A spray tower (or spray column or spray chamber) is a gas-liquid contactor used to achieve mass and heat transfer between a continuous gas phase (that can contain dispersed solid particles) and a dispersed liquid phase. It consists of an empty cylindrical vessel made of steel or plastic, and nozzles that spray liquid into the vessel. The inlet gas stream usually enters at the bottom of the tower and moves upward, while the liquid is sprayed downward from one or more levels. This flow of inlet gas and liquid in opposite directions is called countercurrent flow.

==Overview==
This type of technology can be used for example as a wet scrubber for air pollution control. Countercurrent flow exposes the outlet gas with the lowest pollutant concentration to the freshest scrubbing liquid.
Many nozzles are placed across the tower at different heights to spray all of the gas as it moves up through the tower. The reason for using many nozzles is to maximize the number of fine droplets impacting the pollutant particles and to provide a large surface area for absorbing gas.

Theoretically, the smaller the droplets formed, the higher the collection efficiency achieved for both gaseous and particulate pollutants.
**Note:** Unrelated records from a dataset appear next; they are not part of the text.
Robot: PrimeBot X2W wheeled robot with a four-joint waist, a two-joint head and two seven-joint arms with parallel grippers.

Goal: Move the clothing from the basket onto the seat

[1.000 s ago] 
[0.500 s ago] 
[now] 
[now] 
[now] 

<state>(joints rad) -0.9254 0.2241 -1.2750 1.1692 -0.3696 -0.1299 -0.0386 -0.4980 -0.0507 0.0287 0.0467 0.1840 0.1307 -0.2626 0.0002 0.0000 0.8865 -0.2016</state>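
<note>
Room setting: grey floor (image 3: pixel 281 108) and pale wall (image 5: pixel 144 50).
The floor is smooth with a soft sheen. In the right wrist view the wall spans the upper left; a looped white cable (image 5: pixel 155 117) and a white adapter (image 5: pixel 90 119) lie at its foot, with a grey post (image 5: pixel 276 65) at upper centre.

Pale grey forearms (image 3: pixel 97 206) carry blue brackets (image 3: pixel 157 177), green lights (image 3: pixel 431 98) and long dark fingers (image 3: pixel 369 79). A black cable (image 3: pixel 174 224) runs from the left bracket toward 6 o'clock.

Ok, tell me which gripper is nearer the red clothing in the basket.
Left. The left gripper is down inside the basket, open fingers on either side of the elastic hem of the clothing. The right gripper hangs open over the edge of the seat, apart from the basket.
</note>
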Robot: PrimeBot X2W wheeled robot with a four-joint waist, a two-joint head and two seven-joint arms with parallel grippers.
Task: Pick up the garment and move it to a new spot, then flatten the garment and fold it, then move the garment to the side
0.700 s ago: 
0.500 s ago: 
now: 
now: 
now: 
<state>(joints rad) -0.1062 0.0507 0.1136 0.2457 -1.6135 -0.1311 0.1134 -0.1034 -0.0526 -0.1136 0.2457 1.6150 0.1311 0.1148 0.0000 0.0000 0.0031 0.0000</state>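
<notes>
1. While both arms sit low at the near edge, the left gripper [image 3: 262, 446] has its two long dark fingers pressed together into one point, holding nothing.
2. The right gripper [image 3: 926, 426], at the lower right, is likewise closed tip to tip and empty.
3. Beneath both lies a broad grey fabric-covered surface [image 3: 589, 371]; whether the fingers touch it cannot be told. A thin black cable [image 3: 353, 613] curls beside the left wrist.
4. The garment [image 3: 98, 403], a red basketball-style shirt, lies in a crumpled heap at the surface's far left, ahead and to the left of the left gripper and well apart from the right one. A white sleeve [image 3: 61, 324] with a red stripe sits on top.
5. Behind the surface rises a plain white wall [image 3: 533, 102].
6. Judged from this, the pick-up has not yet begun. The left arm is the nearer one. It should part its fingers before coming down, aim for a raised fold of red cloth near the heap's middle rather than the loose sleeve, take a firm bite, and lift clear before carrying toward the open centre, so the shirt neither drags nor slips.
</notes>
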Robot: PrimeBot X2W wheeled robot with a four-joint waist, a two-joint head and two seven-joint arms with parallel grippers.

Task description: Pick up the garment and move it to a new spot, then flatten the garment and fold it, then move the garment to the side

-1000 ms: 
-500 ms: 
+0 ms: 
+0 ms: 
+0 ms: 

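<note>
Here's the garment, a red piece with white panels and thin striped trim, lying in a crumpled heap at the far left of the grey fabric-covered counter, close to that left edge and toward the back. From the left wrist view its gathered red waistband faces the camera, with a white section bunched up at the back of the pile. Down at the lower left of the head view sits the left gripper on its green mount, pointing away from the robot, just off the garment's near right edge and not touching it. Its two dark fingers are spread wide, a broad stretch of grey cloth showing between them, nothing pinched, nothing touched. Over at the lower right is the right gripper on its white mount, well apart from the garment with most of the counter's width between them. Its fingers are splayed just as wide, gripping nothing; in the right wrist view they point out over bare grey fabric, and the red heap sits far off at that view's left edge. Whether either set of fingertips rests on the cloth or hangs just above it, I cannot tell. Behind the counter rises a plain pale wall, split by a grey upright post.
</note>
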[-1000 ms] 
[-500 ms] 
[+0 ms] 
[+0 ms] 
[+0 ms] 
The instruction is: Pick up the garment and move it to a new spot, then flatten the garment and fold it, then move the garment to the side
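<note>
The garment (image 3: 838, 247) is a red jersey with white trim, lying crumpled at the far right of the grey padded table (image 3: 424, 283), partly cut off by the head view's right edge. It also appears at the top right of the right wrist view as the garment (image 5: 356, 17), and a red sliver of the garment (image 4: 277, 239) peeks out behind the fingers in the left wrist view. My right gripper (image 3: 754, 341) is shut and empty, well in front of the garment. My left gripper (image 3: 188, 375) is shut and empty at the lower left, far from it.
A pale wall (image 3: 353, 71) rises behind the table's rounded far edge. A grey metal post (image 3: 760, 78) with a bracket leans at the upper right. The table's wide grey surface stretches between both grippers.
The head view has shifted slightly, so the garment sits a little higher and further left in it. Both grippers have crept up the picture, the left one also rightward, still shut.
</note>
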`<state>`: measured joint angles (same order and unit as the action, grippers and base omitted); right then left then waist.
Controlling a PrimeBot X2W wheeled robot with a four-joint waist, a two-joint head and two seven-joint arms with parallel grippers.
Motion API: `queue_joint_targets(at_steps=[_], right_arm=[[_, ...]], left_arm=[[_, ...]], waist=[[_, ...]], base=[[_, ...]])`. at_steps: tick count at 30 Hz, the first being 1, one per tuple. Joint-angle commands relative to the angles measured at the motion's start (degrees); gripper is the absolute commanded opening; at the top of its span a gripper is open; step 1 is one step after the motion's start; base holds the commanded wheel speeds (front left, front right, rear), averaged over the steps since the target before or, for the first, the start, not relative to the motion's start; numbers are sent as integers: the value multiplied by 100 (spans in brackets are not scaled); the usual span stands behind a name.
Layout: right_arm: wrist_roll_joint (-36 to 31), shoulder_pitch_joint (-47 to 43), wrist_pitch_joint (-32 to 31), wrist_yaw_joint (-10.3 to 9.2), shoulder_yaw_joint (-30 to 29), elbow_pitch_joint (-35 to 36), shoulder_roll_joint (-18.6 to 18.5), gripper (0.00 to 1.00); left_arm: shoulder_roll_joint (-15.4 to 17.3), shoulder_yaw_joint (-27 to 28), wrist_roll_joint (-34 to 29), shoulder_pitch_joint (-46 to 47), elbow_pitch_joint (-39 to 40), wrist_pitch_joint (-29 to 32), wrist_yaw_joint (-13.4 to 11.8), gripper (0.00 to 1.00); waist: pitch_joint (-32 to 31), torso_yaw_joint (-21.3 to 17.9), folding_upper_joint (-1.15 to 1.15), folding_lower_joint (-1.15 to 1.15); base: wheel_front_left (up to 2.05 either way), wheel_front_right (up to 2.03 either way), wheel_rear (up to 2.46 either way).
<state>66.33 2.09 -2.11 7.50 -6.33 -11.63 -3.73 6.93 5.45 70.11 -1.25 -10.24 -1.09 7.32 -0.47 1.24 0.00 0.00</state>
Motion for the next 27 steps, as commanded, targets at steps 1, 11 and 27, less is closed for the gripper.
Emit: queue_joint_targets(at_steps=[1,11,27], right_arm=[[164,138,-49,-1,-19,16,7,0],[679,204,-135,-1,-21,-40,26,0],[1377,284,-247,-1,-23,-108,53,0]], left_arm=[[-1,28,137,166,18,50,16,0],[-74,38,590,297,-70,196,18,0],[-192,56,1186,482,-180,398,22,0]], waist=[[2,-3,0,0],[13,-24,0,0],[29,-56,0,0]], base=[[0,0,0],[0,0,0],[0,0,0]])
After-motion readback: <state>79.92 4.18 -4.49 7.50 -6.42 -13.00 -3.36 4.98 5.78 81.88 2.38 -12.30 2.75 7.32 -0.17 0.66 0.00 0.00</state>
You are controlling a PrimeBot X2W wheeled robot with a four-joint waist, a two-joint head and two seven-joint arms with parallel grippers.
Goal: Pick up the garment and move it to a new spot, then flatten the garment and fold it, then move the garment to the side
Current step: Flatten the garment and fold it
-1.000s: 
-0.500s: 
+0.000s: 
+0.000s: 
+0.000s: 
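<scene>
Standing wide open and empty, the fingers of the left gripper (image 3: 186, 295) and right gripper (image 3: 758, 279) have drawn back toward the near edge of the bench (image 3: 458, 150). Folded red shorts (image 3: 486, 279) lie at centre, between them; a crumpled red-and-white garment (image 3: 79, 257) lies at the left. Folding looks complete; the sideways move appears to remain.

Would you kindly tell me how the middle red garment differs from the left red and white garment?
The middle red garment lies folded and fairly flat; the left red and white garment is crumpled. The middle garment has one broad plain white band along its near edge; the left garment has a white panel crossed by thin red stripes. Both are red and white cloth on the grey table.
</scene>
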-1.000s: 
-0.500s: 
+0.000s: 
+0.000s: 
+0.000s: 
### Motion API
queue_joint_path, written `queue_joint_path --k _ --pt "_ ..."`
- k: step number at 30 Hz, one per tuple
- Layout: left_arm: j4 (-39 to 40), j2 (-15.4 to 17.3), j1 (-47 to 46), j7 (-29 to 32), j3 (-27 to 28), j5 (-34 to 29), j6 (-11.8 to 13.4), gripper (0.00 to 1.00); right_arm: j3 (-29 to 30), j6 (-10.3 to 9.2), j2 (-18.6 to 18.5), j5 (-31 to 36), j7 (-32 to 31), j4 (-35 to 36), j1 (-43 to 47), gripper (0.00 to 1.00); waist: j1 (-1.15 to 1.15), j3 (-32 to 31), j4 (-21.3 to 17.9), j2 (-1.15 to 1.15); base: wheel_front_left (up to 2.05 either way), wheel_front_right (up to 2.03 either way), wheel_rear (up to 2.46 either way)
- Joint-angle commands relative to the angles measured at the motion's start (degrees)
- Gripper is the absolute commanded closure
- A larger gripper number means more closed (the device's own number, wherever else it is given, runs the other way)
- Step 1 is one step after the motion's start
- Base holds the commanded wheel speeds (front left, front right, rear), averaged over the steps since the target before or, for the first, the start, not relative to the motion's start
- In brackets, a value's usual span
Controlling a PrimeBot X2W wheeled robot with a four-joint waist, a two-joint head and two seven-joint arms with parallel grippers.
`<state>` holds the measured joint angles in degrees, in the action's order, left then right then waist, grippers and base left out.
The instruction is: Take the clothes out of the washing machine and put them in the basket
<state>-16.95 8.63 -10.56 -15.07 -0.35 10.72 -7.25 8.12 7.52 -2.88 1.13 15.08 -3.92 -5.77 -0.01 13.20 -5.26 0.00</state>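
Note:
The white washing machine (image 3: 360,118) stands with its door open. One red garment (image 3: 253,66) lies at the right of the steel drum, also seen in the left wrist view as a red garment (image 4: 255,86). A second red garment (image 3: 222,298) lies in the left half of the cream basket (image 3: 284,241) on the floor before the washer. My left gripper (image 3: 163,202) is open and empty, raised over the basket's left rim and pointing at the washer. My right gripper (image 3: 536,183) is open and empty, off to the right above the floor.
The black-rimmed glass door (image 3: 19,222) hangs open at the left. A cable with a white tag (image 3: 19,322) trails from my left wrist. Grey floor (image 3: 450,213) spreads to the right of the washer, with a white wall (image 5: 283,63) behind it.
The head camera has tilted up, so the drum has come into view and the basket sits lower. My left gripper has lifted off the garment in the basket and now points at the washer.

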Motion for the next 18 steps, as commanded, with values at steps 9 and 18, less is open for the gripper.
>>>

However, the liquid droplets must be large enough to not be carried out of the scrubber by the scrubbed outlet gas stream. Therefore, spray towers use nozzles that produce droplets that are usually 500–1000 μm in diameter. Although small in size, these droplets are large compared to those created in venturi scrubbers that are 10–50 μm in size. The gas velocity is kept low, from 0.3 to 1.2 m/s (1–4 ft/s), to prevent excess droplets from being carried out of the tower.

In order to maintain low gas velocities, spray towers must be larger than other scrubbers that handle similar gas stream flow rates. Another problem occurring in spray towers is that after the droplets have fallen a short distance, they tend to agglomerate or hit the walls of the tower. Consequently, the total liquid surface area for contact is reduced, reducing the collection efficiency of the scrubber.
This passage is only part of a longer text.